The scheme decomposes the gas velocity into two components one of which denotes the Keplerian rotation and the other of which does the deviation from it .
This scheme enables us to solve the centrifugal balance of a gas disk against gravity with better accuracy , since the former inertia force cancels the gravity .
It is applied to circumbinary disk rotating around binary of which primary and secondary has mass ratio , 1.4:0.95 .
The gravity is reduced artificially softened only in small circular regions around the primary and secondary .
The radii are 7 % of the binary separation and much smaller than those in the previous grid based simulations .
7 Models are constructed to study dependence on the gas temperature and the initial inner radius of the disk .
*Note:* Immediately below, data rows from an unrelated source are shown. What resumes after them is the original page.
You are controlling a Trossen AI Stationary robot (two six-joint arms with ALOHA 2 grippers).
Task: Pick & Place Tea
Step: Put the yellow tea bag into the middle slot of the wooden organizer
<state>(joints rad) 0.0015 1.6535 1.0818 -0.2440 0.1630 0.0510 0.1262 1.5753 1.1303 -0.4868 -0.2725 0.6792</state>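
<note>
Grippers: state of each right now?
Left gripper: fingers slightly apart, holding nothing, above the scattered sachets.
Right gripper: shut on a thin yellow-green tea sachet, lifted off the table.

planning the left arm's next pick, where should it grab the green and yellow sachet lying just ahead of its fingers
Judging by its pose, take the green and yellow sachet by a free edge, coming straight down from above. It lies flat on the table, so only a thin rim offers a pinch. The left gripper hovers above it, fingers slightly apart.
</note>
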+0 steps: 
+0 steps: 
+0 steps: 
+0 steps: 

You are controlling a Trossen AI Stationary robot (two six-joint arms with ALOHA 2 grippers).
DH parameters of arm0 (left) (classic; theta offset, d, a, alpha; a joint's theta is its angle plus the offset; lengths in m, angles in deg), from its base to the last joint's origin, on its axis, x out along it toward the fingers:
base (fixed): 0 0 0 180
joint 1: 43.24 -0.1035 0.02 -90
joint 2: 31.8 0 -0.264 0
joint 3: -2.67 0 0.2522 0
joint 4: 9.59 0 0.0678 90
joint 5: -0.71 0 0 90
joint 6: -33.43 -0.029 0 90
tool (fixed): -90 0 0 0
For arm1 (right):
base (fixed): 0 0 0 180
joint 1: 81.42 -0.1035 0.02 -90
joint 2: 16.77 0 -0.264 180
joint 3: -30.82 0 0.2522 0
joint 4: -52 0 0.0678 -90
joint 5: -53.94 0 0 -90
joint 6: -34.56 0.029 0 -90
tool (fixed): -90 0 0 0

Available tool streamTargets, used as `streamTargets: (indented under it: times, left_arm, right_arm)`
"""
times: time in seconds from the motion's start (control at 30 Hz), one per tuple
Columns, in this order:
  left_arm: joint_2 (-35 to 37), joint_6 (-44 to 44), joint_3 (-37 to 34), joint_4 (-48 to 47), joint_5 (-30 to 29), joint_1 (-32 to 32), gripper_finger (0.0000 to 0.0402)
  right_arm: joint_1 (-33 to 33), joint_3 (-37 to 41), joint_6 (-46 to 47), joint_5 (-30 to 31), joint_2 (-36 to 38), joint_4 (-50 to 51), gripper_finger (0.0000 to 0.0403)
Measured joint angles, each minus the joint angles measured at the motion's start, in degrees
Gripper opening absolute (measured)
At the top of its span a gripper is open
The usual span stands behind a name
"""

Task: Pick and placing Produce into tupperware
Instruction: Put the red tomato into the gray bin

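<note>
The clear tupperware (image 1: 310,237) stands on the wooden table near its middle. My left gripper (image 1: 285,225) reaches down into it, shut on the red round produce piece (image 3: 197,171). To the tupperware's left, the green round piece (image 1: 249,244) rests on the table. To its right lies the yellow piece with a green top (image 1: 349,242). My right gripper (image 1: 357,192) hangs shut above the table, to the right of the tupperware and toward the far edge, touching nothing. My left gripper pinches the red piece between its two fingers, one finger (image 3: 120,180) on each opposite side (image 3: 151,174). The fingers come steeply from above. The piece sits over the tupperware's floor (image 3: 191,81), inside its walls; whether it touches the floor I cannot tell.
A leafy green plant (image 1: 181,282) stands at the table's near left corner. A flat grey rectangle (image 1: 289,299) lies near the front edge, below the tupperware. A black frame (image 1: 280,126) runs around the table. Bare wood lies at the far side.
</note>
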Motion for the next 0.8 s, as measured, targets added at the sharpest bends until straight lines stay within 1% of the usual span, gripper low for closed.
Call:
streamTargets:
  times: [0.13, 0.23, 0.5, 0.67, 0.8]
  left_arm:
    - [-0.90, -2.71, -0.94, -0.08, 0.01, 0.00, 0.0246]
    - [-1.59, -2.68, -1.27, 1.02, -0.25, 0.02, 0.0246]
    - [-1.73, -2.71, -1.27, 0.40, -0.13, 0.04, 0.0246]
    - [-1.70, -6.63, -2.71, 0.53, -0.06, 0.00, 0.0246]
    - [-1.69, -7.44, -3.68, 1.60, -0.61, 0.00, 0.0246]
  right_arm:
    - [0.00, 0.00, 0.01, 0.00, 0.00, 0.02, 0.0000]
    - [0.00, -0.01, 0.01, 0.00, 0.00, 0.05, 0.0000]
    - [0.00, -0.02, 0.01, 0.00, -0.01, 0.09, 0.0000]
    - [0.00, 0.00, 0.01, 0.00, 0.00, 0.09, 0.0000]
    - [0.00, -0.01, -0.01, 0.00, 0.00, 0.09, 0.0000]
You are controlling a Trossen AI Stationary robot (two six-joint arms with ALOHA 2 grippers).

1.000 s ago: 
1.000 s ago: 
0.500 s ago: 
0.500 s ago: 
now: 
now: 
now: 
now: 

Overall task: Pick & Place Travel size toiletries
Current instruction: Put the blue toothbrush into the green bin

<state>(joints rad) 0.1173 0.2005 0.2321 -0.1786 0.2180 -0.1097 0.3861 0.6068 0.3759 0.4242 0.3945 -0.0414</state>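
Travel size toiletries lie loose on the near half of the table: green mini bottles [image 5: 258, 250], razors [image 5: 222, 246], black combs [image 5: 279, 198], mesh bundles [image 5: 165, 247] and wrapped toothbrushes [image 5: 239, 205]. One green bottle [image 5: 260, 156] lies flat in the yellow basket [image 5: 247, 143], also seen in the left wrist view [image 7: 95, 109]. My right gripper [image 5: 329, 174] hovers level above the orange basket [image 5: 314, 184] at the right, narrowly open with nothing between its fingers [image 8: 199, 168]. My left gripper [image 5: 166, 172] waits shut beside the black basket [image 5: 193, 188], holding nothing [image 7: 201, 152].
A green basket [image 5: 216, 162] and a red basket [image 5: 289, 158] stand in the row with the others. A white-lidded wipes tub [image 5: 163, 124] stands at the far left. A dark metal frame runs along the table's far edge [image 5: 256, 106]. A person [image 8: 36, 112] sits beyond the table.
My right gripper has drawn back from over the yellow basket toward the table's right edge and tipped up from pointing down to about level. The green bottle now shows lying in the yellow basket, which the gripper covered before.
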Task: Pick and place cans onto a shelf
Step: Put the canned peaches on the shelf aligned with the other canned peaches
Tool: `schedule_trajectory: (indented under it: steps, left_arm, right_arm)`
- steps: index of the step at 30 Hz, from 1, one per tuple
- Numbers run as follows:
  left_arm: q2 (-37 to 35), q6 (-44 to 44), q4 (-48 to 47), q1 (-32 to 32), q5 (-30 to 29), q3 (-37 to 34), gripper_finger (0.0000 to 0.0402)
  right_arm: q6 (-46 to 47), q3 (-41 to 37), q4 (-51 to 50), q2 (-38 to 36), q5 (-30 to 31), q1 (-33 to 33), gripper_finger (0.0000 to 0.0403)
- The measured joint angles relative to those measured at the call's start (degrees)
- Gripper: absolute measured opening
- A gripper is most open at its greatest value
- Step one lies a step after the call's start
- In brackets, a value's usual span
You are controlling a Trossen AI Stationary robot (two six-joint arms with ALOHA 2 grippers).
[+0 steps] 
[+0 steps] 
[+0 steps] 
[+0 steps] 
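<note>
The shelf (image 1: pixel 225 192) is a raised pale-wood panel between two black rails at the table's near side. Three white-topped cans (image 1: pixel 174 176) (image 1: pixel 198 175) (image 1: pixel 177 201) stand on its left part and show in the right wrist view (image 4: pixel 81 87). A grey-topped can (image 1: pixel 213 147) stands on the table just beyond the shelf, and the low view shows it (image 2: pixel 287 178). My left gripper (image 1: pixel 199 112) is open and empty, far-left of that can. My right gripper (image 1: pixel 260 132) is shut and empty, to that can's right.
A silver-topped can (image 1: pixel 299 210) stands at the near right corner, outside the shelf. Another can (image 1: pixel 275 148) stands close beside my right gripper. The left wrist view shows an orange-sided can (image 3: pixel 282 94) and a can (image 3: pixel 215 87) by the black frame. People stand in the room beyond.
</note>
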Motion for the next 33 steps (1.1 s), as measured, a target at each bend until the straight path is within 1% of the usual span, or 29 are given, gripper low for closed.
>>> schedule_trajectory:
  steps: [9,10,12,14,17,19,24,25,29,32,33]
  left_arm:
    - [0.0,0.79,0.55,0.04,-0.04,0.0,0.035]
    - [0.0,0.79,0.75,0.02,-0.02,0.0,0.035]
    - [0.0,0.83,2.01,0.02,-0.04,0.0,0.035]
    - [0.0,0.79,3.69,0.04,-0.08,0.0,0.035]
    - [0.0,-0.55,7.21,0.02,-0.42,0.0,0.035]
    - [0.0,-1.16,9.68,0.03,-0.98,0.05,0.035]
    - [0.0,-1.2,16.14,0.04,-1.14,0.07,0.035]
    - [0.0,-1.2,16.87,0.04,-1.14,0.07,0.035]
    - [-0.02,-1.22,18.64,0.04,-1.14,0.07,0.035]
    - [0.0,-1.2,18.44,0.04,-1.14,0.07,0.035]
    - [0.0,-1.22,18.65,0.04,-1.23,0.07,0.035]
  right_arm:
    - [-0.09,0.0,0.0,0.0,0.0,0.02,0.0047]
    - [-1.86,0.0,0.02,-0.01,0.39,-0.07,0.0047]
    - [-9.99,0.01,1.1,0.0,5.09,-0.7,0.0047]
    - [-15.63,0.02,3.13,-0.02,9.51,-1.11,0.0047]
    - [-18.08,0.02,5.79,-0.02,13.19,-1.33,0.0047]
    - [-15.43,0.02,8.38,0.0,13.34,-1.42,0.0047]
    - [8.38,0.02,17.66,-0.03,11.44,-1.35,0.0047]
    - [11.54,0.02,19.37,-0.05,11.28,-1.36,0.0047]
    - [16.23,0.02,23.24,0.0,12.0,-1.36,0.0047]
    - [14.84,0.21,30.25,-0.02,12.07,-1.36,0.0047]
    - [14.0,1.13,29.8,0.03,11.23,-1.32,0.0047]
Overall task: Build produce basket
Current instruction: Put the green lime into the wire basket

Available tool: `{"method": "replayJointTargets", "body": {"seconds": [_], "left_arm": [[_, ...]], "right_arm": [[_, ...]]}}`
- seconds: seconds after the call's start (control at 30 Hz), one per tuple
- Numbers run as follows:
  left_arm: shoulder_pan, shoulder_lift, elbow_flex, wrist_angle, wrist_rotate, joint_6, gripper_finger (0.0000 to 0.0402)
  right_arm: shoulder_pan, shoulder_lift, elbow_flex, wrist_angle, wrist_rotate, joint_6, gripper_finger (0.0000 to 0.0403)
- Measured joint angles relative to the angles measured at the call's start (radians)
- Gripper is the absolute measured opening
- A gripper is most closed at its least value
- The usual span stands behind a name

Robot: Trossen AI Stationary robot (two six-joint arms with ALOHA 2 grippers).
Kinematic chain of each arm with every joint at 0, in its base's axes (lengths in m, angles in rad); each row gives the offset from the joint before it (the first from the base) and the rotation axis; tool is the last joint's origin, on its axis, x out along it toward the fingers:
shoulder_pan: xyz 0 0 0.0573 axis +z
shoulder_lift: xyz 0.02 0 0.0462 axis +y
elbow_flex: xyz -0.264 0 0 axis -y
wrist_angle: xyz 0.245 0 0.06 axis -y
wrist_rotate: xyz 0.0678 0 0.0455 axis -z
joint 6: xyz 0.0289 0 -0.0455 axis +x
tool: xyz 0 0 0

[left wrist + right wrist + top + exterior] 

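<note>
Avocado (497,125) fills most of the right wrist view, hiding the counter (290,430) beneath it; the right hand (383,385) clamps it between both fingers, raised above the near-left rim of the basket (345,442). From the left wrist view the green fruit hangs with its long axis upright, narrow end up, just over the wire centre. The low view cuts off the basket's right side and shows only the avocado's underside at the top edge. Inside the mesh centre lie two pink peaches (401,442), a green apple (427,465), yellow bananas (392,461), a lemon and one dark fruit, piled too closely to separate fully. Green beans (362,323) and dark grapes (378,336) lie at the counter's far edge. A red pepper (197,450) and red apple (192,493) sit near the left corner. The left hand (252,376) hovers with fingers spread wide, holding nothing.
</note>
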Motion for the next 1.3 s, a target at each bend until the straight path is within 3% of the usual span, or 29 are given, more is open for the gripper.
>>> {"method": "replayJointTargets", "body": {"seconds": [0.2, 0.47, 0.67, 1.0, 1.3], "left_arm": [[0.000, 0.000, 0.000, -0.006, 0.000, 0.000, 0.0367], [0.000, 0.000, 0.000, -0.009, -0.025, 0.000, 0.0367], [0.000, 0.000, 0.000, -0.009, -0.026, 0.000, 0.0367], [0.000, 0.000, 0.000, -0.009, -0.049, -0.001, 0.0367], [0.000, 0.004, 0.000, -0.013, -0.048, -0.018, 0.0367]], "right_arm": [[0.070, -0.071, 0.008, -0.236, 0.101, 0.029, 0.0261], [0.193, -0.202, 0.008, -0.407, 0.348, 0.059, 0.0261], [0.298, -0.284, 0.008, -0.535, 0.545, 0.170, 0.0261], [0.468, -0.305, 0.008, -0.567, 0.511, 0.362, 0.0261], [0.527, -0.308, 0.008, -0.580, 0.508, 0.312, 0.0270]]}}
The gas accretion shows both fast and slow time variations while the binary is assumed to have a circular orbit .
The time variation is due to oscillation of spiral arms in the circumbinary disk .
The masses of primary and secondary disks increase while oscillating appreciably .
The mass accretion rate tends to be higher for the primary disk although the secondary disk has a higher accretion rate in certain periods .
The primary disk is perturbed intensely by the impact of gas flow so that the outer part is removed .
The secondary disk is quiet in most of time on the contrary .
Both the primary and secondary disks have traveling spiral waves which transfer angular momentum within them .